“Trump akan mengambil kebijakan populis dengan memotong pajak korporasi tetapi juga memotong banyak benefit yang dinikmati masyarakat. Dampaknya kebijakan ini masih dipantau,” terang Sri Mulyani.
Beberapa kebijakan Trump juga bisa memicu ketegangan. Seperti yang terlihat belakangan ini ketika Trump mengancam akan memberikan tarif bea masuk 100% bagi negara-negara BRICS yang tidak menggunakan Dolar AS. Pada sisi yang lain kebijakan tarif ini juga akan digunakan kepada China.

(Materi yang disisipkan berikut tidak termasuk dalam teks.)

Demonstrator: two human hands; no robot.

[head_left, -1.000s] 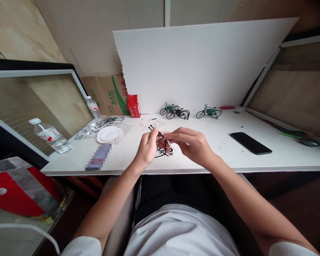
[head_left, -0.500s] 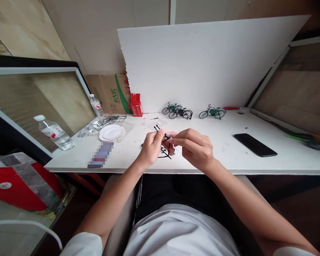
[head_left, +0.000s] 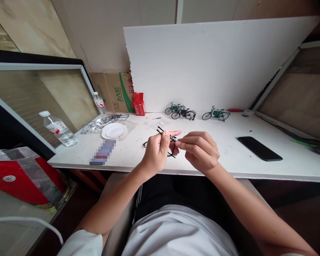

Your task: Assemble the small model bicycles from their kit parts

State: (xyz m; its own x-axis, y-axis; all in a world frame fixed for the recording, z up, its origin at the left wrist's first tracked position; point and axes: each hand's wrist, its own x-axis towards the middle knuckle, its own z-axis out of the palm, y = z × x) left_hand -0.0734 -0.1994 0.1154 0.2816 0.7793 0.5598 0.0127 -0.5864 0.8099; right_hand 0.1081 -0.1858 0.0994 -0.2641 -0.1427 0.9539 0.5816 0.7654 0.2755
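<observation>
Above the front of the white table, my left hand [head_left: 156, 151] is closed around a thin black model bicycle frame [head_left: 171, 155]. Two prongs of the frame stick out past the thumb, and its lower bars show beneath the fingers. My right hand [head_left: 202, 152] is closed in a pinch at the frame's right side, thumb and forefinger together. Whatever lies between those fingertips is too small to make out. Further back stand small finished-looking model bicycles: a green one [head_left: 173, 108], a black one [head_left: 184, 114] and another green one [head_left: 216, 114].
On the left are a water bottle [head_left: 59, 128], white plates [head_left: 114, 130], dark part sprues [head_left: 94, 124] and a blurred flat packet [head_left: 103, 152]. Behind stand a red box [head_left: 139, 104] and a white board [head_left: 216, 64]. A black phone [head_left: 259, 148] lies right.
The view has shifted slightly, so the table things appear moved. My right fingers sit a little further right on the frame, and the frame is tilted differently in my left hand.
</observation>
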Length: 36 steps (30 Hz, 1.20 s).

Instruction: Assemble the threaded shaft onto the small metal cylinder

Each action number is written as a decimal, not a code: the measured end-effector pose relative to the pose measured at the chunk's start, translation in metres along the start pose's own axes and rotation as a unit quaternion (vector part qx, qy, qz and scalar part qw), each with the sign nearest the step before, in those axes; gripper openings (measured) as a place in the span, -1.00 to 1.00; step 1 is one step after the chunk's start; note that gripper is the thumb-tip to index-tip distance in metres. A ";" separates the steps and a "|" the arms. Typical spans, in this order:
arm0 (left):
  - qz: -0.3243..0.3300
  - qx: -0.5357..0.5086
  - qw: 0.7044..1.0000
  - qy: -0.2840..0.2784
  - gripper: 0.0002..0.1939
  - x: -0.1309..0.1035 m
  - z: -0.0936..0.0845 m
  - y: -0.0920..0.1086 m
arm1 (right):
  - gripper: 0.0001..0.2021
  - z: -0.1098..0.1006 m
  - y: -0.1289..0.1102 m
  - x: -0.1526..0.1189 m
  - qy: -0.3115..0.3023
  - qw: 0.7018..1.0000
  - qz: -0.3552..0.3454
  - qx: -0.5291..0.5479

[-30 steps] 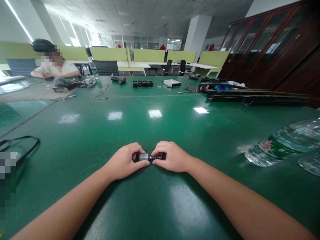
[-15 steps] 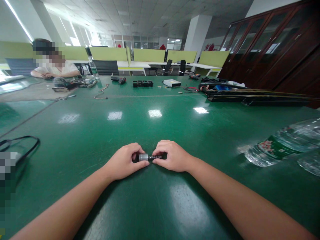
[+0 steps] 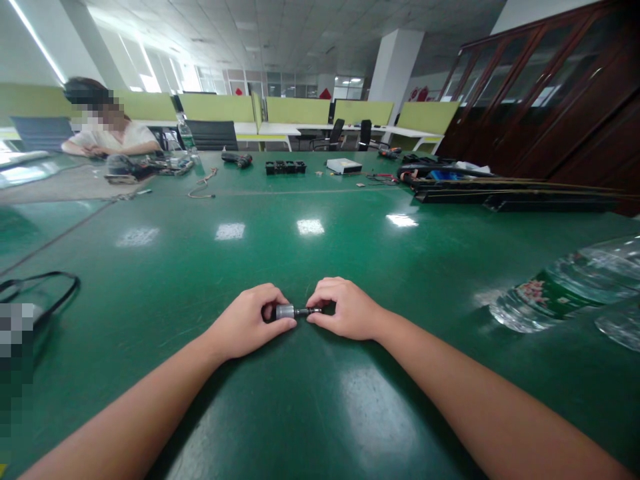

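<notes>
Between my two hands lies a small grey metal cylinder with a thin stepped shaft (image 3: 285,311), level and just over the green tabletop (image 3: 310,387). Whether it rests on the surface I cannot tell. The thumb and fingers of my left hand (image 3: 245,321) are closed around the thicker cylinder, whose left end is dark and partly covered. From the other side, my right hand (image 3: 345,310) pinches the tip of the thin shaft between thumb and fingertips. Some of the shaft's right end is hidden by those fingers.
Large clear water bottles (image 3: 560,293) lie at the right. A black cable loop (image 3: 55,287) is at the left edge. Farther back are a power drill (image 3: 237,159), a black block (image 3: 285,167), a silver box (image 3: 344,165) and long black rails (image 3: 520,193). A person (image 3: 107,127) sits far left.
The cylinder and my left hand have shifted slightly left. My right hand has risen a little, and its fingertips now sit nearer the end of the shaft.
</notes>
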State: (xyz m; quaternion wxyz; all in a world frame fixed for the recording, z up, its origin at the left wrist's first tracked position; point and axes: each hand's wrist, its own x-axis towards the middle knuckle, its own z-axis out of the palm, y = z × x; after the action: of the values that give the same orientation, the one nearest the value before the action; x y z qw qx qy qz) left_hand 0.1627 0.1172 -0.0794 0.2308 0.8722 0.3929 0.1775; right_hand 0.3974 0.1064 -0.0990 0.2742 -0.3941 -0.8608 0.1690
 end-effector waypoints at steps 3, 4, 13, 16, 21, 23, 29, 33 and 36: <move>-0.003 -0.002 1.000 0.004 -0.75 0.000 0.000 0.000 | -0.93 -0.001 0.000 0.000 -0.001 1.000 0.003 -0.002; -0.005 -0.003 1.000 0.005 -0.75 0.000 0.000 0.000 | -0.93 -0.001 0.001 0.000 -0.001 1.000 0.003 -0.002; -0.010 -0.003 1.000 0.002 -0.75 0.000 0.001 0.000 | -0.93 -0.002 0.003 -0.001 0.002 1.000 0.009 -0.001; -0.012 -0.002 1.000 0.001 -0.75 0.000 0.001 0.000 | -0.93 -0.002 0.003 -0.001 0.003 1.000 0.011 -0.001; -0.012 -0.003 1.000 0.001 -0.75 0.000 0.000 0.000 | -0.92 -0.004 0.003 -0.001 0.003 1.000 0.017 0.004; -0.013 -0.002 1.000 0.002 -0.75 0.000 0.000 0.000 | -0.92 -0.005 0.004 -0.002 0.004 1.000 0.018 0.007; -0.017 -0.002 1.000 0.002 -0.74 0.000 0.001 0.001 | -0.93 -0.008 0.006 -0.002 0.005 1.000 0.022 0.013; -0.021 -0.005 1.000 0.001 -0.75 0.001 0.001 0.001 | -0.93 -0.009 0.008 -0.003 0.008 1.000 0.024 0.015; -0.024 -0.004 1.000 -0.001 -0.74 0.001 0.001 0.000 | -0.94 -0.010 0.011 -0.003 0.010 0.999 0.026 0.015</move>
State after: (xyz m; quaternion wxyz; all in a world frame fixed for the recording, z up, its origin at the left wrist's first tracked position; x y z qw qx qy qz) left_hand 0.1635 0.1176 -0.0804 0.2386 0.8618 0.4128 0.1729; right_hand 0.4111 0.1118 -0.0978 0.2844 -0.4140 -0.8447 0.1849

“Jadi instrumen keuangan terutama tarif perdagangan jadi instrumen proxy. Dari sisi ketegangan persaingan politik dan keamanan politik akan berdampak langsung ke perekonomian. Ini akan mempengaruhi seluruh dunia,” terangnya.
“Kebijakan tarif ini juga bisa berdampak pada kenaikan inflasi dan mempengaruhi suku bunga acuan AS. Muncul pertanyaan bunga acuan AS apakah akan jadi turun dan bila turun seberapa cepat. Ini bisa mempengaruhi global capital flow.”
Dari sisi negara berkembang ada faktor harga komoditas yang harus dipelototi. Pertemuan menteri energi yang pro bahan bakar foksil dengan komitmen terhadap perubahan iklim akan membuat harga minyak tertahan.
Ada juga maslah ketidakpastian dan disrupsi rantai pasok karena geopolitik dan embargo ekspor chip yang menyebabkan ketidakpastian arus barang.
“Arus dana tersedot ke AS, arus barang tidak pasti karena geopolitik dan langkah embargo. Ini harus diantisipasi karena ini baru saja tahap awal. Fenomena ini mungkin masih akan berkembang di 2025 dan harus diantisipasi terhadinya disrupsi hambatan perdagangan yang mengalami eksalasi dan antisipasi volatilitas harga komoditas. Ada juga antisipasi tren dolar menguat dan penggunaan dolar maupun dari sisi kebijakan perdagangan AS,” pungkas Sri Mulyani.